La salariée produit aux débats une attestation de chargement d’un forfait Navigo mois à son nom pour la période du 1er mars 2016 au 1er mars 2017, du 1er mars 2017 au 1er mars 2018 ( pièce 17).
Il en résulte que la salariée a dépensé une somme de 1458,20 euros.
Le jugement sera infirmé en ce qu’il a débouté la salariée de sa demande et il lui sera alloué la somme de 1458,2/2=729,10 euros.
— Sur les autres demandes
Il est précisé que les condamnations sont prononcées en brut.
L’employeur sera condamné à délivrer à la salariée un bulletin de salaire et des documents de fin de contrat conformes au présent arrêt dans un délai de deux mois. Il n’est pas nécessaire d’assortir cette condamnation d’une astreinte.
Selon l’article 1231-6 du code civil, les dommages et intérêts dus à raison du retard dans le paiement d’une obligation de somme d’argent consistent dans l’intérêt au taux légal, à compter de la mise en demeure.
Aux termes de l’article 1231-7 du même code, en toute matière, la condamnation à une indemnité emporte intérêts au taux légal même en l’absence de demande ou de disposition spéciale du jugement. Sauf disposition contraire de la loi, ces intérêts courent à compter du prononcé du jugement à moins que le juge n’en décide autrement.
En cas de confirmation pure et simple par le juge d’appel d’une décision allouant une indemnité en réparation d’un dommage, celle-ci porte de plein droit intérêt au taux légal à compter du jugement de première instance. Dans les autres cas, l’indemnité allouée en appel porte intérêt à compter de la décision d’appel.

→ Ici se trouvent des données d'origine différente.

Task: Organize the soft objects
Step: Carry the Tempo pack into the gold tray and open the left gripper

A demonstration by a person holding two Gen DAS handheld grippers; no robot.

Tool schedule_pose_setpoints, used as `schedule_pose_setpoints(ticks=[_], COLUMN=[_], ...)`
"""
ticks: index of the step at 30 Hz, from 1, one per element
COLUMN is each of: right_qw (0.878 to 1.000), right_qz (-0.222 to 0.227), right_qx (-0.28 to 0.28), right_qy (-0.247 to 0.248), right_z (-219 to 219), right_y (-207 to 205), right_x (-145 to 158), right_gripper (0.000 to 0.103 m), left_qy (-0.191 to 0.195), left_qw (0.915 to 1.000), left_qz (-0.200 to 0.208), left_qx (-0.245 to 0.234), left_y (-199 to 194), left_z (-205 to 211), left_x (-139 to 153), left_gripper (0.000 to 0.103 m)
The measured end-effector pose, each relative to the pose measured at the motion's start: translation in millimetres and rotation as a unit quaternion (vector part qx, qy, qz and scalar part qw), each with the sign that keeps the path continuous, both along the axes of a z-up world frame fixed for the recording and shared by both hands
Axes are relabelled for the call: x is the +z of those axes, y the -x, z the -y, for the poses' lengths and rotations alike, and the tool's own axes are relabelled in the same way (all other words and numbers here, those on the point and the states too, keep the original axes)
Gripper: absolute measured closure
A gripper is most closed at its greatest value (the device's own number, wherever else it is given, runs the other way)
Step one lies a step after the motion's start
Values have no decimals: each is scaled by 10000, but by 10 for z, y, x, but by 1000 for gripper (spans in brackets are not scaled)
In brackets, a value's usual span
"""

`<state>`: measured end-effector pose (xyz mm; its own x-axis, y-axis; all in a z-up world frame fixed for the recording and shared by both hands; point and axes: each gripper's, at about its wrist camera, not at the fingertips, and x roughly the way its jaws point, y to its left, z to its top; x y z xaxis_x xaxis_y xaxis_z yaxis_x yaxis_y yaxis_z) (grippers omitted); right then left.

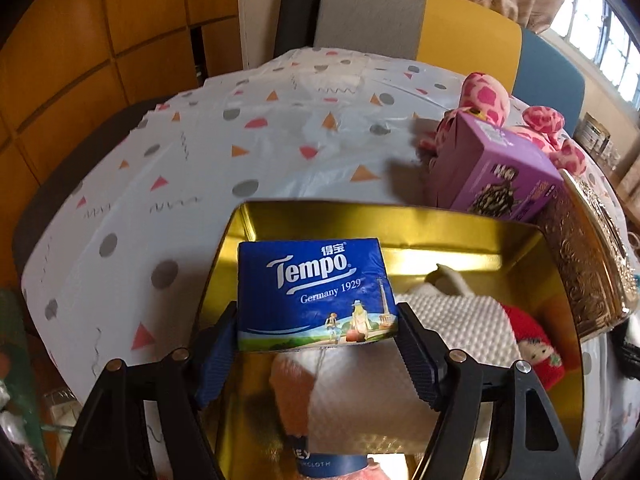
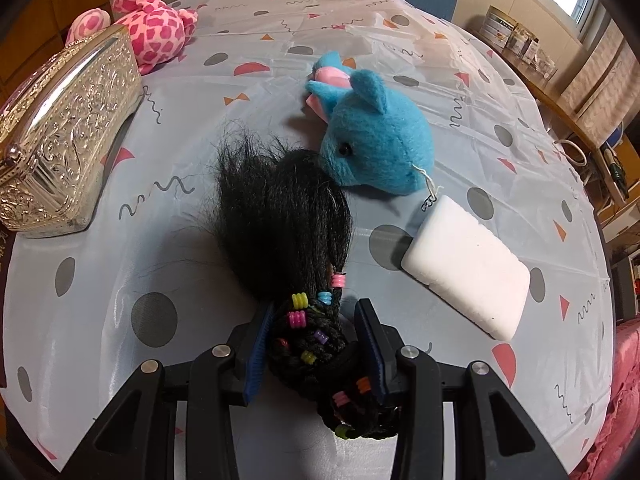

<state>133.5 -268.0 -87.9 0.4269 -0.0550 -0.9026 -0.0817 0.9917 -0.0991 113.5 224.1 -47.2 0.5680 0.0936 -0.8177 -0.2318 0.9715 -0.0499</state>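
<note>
My left gripper is shut on a blue Tempo tissue pack and holds it above the open gold tin. Inside the tin lie a white textured cloth, a red knitted doll and a pink soft item. My right gripper is shut on a black hairpiece with coloured beads, whose loose end rests on the table. A blue plush and a white sponge block lie just ahead of it.
A pink spotted plush lies at the table's far side; it also shows in the left wrist view, behind a purple box. The embossed silver tin lid stands at left. Chairs line the far edge of the tablecloth.
</note>
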Motion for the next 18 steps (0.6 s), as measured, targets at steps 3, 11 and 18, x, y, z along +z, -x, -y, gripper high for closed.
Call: schedule_pose_setpoints(ticks=[3, 11, 18], right_qw=[10000, 9996, 9999], right_qz=[15, 25, -22], right_qx=[-35, -232, -88], right_qy=[49, 171, -116], right_z=[-31, -160, -345], right_y=[8, 18, 81], right_x=[-5, 1, 26], right_gripper=[62, 63, 63], left_qy=[-2, -95, -215], left_qw=[9999, 9971, 9944], left_qz=[77, 599, 905], left_qx=[84, 451, 503], left_y=[80, 469, 829], left_z=[-34, -70, 54], left_x=[-18, 222, 369], left_gripper=[17, 12, 9])
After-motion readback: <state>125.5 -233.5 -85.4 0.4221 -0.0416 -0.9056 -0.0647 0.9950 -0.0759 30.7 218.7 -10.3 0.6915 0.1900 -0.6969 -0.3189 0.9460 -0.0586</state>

Le juge d’appel peut toujours déroger aux dispositions du présent alinéa.
En application de ces dispositions, il convient de dire que les créances de nature salariale produiront intérêts à compter de la réception par l’employeur de la convocation à comparaître devant le bureau de conciliation et d’orientation.
Les condamnations indemnitaires produiront intérêt à compter du présent arrêt.

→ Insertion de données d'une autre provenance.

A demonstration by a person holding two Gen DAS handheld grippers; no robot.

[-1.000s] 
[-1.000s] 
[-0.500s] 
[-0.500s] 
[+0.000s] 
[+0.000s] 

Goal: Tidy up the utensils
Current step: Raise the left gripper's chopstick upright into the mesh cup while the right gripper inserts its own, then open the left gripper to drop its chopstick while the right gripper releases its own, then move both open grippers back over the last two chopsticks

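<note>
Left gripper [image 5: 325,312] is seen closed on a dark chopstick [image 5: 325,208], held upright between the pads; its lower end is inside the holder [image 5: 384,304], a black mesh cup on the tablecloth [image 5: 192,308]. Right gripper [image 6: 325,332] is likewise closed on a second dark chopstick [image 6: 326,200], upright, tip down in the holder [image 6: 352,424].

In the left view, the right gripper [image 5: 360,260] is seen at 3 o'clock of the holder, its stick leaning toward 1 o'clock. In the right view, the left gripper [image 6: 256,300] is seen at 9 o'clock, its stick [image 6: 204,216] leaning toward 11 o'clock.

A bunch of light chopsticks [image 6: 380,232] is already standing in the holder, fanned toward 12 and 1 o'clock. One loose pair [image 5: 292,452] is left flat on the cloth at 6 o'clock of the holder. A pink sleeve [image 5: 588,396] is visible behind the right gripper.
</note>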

En application des dispositions de l’article 37 de la loi n°91-647 du 10 juillet 1991, l’employeur sera condamné à verser à Me [C] la somme de 1 000 euros au titre de l’article 700 du code de procédure civile.

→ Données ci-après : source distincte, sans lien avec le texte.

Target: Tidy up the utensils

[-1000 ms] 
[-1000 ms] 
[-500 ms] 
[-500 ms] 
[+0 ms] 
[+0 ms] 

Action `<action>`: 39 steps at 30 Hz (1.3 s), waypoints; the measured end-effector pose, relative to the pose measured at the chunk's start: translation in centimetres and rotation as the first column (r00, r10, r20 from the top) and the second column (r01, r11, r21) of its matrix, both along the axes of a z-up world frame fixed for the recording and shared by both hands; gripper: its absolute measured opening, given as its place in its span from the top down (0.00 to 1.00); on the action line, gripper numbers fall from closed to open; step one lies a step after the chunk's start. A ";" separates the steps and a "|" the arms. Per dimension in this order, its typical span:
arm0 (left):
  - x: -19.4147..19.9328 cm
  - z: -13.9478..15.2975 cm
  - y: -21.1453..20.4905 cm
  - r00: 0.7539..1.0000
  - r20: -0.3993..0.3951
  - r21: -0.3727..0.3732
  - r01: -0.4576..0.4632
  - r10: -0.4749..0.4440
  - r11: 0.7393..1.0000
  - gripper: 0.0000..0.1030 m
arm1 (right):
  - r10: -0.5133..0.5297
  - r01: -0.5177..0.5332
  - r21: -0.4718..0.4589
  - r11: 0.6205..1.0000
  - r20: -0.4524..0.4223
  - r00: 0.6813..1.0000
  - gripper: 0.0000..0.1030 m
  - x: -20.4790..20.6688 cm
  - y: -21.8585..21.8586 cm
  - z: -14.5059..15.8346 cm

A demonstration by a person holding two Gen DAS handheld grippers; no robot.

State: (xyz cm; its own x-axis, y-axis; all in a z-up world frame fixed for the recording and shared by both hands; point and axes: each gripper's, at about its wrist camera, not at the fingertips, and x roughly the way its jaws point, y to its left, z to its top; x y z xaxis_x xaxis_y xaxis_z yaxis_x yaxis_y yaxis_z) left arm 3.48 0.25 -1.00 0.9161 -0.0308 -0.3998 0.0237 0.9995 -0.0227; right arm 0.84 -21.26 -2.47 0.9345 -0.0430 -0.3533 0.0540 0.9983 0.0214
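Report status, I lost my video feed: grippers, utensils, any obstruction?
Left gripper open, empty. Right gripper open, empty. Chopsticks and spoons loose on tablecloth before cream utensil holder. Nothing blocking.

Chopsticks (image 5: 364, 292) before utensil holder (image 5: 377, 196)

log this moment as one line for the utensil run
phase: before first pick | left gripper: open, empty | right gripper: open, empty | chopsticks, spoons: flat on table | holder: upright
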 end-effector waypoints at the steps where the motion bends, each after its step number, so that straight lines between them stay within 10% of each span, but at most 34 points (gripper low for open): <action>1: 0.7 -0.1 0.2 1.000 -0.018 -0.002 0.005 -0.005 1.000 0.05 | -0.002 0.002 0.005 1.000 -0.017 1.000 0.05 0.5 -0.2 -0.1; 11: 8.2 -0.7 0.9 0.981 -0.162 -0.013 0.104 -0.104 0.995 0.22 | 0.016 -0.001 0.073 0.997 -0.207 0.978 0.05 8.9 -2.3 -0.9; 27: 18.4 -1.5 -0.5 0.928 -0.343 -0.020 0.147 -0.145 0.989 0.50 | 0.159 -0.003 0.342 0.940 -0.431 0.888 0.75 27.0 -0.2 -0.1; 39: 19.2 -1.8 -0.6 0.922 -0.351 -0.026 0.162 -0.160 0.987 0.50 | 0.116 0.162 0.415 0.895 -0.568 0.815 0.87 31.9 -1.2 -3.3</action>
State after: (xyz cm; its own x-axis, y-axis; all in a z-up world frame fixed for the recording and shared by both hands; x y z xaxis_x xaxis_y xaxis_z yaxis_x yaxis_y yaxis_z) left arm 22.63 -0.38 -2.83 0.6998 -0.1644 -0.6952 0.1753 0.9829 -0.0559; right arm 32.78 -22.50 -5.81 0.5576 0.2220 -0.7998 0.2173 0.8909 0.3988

L’employeur supportera la charge des entiers dépens de première instance et d’appel.
PAR CES MOTIFS,
La cour, statuant publiquement, par mise à disposition de la décision au greffe, par arrêt contradictoire et en dernier ressort,
— INFIRME le jugement sauf en ce qu’il a débouté Mme [N] [M] épouse [I] de sa demande d’indemnité au titre du travail dissimulé,
— Statuant à nouveau et y ajoutant :
— CONDAMNE la société Azur coiffure et manucure représentée par Mme [T] [J] épouse [Y] es qualité de madataire ad hoc à verser à Mme [N] [M] épouse [I] les sommes de:
— 10 218,37 euros bruts à titre de rappel de salaires pour heures supplémentaires accomplies entre le mois de mars 2016 et le mois de février 2018, outre 1 021,83 euros bruts au titre de congés payés afférents,
— 2 080 euros bruts à titre de dommages et intérêts au titre des repos compensateurs,
— 1 000 euros bruts de dommages et intérêts en raison du dépassement de la durée maximale de travail hebdomadaire,
— 729,10 euros au titre du remboursement des frais de transport,
outre intérêts au taux légal à compter de la réception par l’employeur de la convocation à comparaître devant le bureau de conciliation et d’orientation pour les créances de nature salariale et du présent arrêt pour les condamnations de nature indemnitaire,
— CONDAMNE la société Azur coiffure et manucure représentée par Mme [T] [J] épouse [Y] es qualité de madataire ad hoc à remettre à Mme [N] [M] épouse [I] un bulletin de salaire et des documents de fin de contrat conformes au présent arrêt dans un délai de deux mois,
— DIT qu’il n’est pas nécessaire d’assortir cette condamnation d’une astreinte,
— DÉBOUTE les parties du surplus de leurs prétentions,
— CONDAMNE la société Azur coiffure et manucure représentée par Mme [T] [J] épouse [Y] es qualité de madataire ad hoc à verser à Me [C] la somme de 1 000 euros au titre de l’article 700 du code de procédure civile.
— DIT la société Azur coiffure et manucure représentée par Mme [T] [J] épouse [Y] es qualité de madataire ad hoc supportera la charge des entiers dépens de première instance et d’appel.